## Task objective
Below is a listing to repeat exactly, with its pictures left out.

## Data provided
----

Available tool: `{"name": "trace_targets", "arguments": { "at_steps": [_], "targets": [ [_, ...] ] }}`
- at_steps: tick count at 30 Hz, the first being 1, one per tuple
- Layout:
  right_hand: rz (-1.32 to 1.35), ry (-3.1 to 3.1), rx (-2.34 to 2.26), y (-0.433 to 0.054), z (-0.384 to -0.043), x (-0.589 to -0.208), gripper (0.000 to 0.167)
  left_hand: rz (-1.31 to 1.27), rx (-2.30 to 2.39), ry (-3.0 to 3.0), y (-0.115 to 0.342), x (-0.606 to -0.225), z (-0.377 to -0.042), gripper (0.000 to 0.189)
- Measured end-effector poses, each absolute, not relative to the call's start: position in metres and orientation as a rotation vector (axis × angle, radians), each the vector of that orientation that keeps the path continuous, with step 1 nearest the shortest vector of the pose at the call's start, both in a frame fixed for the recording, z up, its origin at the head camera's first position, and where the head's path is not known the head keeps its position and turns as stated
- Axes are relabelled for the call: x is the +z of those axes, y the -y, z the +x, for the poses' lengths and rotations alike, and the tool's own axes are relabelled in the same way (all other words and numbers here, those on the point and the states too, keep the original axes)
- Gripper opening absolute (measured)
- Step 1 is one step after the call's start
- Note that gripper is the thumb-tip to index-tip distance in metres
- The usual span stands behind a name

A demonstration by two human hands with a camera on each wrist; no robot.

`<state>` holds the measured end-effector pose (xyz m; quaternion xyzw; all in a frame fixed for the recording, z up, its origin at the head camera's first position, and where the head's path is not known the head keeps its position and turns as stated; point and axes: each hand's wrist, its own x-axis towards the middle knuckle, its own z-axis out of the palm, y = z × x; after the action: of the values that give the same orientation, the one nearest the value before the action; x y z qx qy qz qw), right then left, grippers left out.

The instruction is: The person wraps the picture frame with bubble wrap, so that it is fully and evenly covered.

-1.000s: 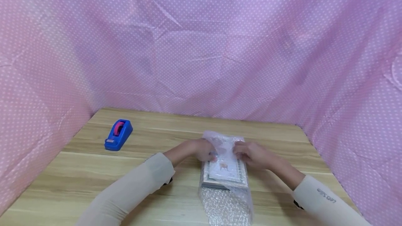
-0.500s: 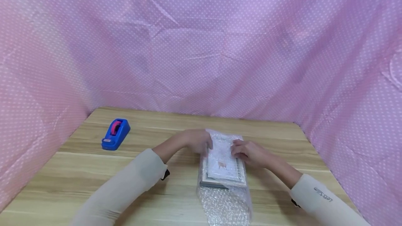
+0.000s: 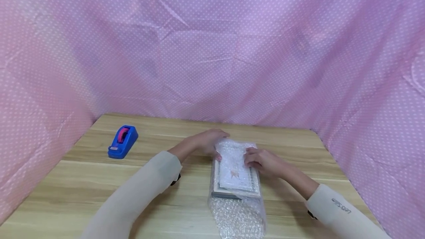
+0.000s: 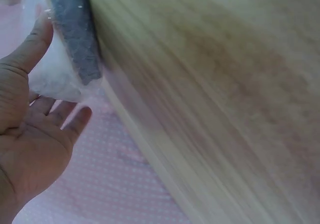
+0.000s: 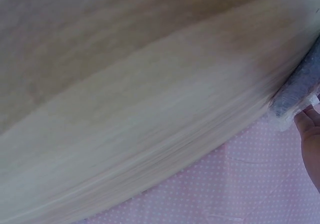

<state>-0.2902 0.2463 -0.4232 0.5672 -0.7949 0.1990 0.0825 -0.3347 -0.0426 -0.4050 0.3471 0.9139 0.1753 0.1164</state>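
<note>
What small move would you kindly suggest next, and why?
Perhaps the left hand should tuck the bubble wrap at the far-left corner of the framed picture: wrap juts past its end, that hand is beside it, and the right hand rests opposite.

The left hand (image 3: 210, 143) is blurred in the head view, its fingertips indistinct. Cloudy bubble wrap (image 3: 237, 218) veils the picture frame (image 3: 235, 185), so the small print's subject cannot be told; the wrap's near end runs off the bottom edge. The frame is cut by the top of the left wrist view. In the right wrist view, the right edge crops the right hand (image 3: 263, 161). Both sleeves (image 3: 136, 194) leave the head view, and the tape dispenser's (image 3: 123, 142) label is too small to read.
</note>
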Motion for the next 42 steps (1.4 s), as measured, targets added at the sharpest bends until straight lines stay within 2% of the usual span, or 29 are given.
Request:
{"name": "trace_targets", "arguments": {
  "at_steps": [5, 10, 18, 21, 29, 36, 42],
  "targets": [
    [1.579, 2.478, 0.572, -0.246, -0.285, -0.421, 0.026, 1.111, 0.503, -2.679, 0.044, -0.411, -0.336, 0.085],
    [1.437, 2.626, 0.523, -0.247, -0.279, -0.419, 0.048, 1.171, 0.540, -2.696, 0.045, -0.415, -0.334, 0.071],
    [1.453, 2.623, 0.379, -0.249, -0.278, -0.416, 0.064, 1.197, 0.440, -2.708, 0.046, -0.421, -0.330, 0.071],
    [1.493, 2.620, 0.296, -0.250, -0.280, -0.415, 0.063, 1.201, 0.410, -2.727, 0.046, -0.421, -0.330, 0.070],
    [1.563, 2.632, 0.193, -0.253, -0.281, -0.413, 0.047, 1.293, 0.393, -2.711, 0.045, -0.415, -0.322, 0.066],
    [1.626, 2.598, 0.262, -0.254, -0.282, -0.415, 0.051, 1.358, 0.411, -2.684, 0.047, -0.415, -0.320, 0.067],
    [1.634, 2.593, 0.238, -0.253, -0.283, -0.416, 0.051, 1.409, 0.362, -2.632, 0.048, -0.411, -0.321, 0.061]
  ]
}}
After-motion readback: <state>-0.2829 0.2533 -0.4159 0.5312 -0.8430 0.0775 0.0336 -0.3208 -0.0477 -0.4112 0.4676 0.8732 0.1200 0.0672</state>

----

## Written solution
Available tool: `{"name": "trace_targets", "arguments": { "at_steps": [_], "targets": [ [_, ...] ] }}`
- at_steps: tick count at 30 Hz, the first being 1, one per tuple
- Layout:
  right_hand: rz (-1.32 to 1.35), ry (-3.1 to 3.1), rx (-2.34 to 2.26), y (-0.433 to 0.054), z (-0.384 to -0.043), x (-0.589 to -0.208), gripper (0.000 to 0.167)
  left_hand: rz (-1.31 to 1.27), rx (-2.30 to 2.39), ry (-3.0 to 3.0), y (-0.115 to 0.342), x (-0.606 to -0.225), z (-0.377 to -0.042), gripper (0.000 to 0.189)
- Measured end-effector poses, each absolute, not relative to the call's start: position in metres and orientation as a rotation vector (axis × angle, radians), each the vector of that orientation that keeps the path continuous, with step 1 nearest the shortest vector of the pose at the call's start, both in a frame fixed for the recording, z up, its origin at the head camera's first position, and where the head's path is not known the head keeps its position and turns as stated
- Axes are relabelled for the call: x is the +z of those axes, y the -y, z the +x, for the poses' lengths and rotations alike, and the tool's own axes are relabelled in the same way (all other words and numbers here, those on the point and the states too, keep the original axes)
- Gripper opening absolute (measured)
- Step 1 is one step after the call's start
- Note that gripper is the thumb-tip to index-tip distance in metres
- The usual span stands behind a name

A demonstration by two human hands with a camera on each wrist; no robot.

`<state>` holds the measured end-effector pose (xyz m; quaternion xyzw; all in a frame fixed for the recording, z up, its origin at the head camera's first position, and where the head's path is not known the head keeps its position and turns as stated; point and axes: each hand's wrist, its own x-axis towards the middle knuckle, its own z-axis out of the palm, y = z × x; after the action: of the values that give the same orientation, the one nearest the value before the action; x y z qx qy qz qw), right then left, grippers left out.

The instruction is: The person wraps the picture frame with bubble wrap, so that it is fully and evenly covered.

-1.000s: 
-0.500s: 
+0.000s: 
+0.000s: 
+0.000s: 

<state>-0.2902 0.2463 -0.4232 0.5672 -0.7949 0.1990 0.0825 -0.3347 -0.0426 -0.4050 0.3471 0.9139 0.1753 0.1164</state>
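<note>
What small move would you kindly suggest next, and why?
Perhaps the left hand should tuck the bubble wrap at the far-left corner of the framed picture: wrap juts past its end, that hand is beside it, and the right hand rests opposite.

The left hand (image 3: 210, 143) is blurred in the head view, its fingertips indistinct. Cloudy bubble wrap (image 3: 237, 218) veils the picture frame (image 3: 235, 185), so the small print's subject cannot be told; the wrap's near end runs off the bottom edge. The frame is cut by the top of the left wrist view. In the right wrist view, the right edge crops the right hand (image 3: 263, 161). Both sleeves (image 3: 136, 194) leave the head view, and the tape dispenser's (image 3: 123, 142) label is too small to read.
</note>
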Motion for the next 42 steps (1.4 s), as measured, targets added at the sharpest bends until straight lines stay within 2% of the usual span, or 29 are given.
Request:
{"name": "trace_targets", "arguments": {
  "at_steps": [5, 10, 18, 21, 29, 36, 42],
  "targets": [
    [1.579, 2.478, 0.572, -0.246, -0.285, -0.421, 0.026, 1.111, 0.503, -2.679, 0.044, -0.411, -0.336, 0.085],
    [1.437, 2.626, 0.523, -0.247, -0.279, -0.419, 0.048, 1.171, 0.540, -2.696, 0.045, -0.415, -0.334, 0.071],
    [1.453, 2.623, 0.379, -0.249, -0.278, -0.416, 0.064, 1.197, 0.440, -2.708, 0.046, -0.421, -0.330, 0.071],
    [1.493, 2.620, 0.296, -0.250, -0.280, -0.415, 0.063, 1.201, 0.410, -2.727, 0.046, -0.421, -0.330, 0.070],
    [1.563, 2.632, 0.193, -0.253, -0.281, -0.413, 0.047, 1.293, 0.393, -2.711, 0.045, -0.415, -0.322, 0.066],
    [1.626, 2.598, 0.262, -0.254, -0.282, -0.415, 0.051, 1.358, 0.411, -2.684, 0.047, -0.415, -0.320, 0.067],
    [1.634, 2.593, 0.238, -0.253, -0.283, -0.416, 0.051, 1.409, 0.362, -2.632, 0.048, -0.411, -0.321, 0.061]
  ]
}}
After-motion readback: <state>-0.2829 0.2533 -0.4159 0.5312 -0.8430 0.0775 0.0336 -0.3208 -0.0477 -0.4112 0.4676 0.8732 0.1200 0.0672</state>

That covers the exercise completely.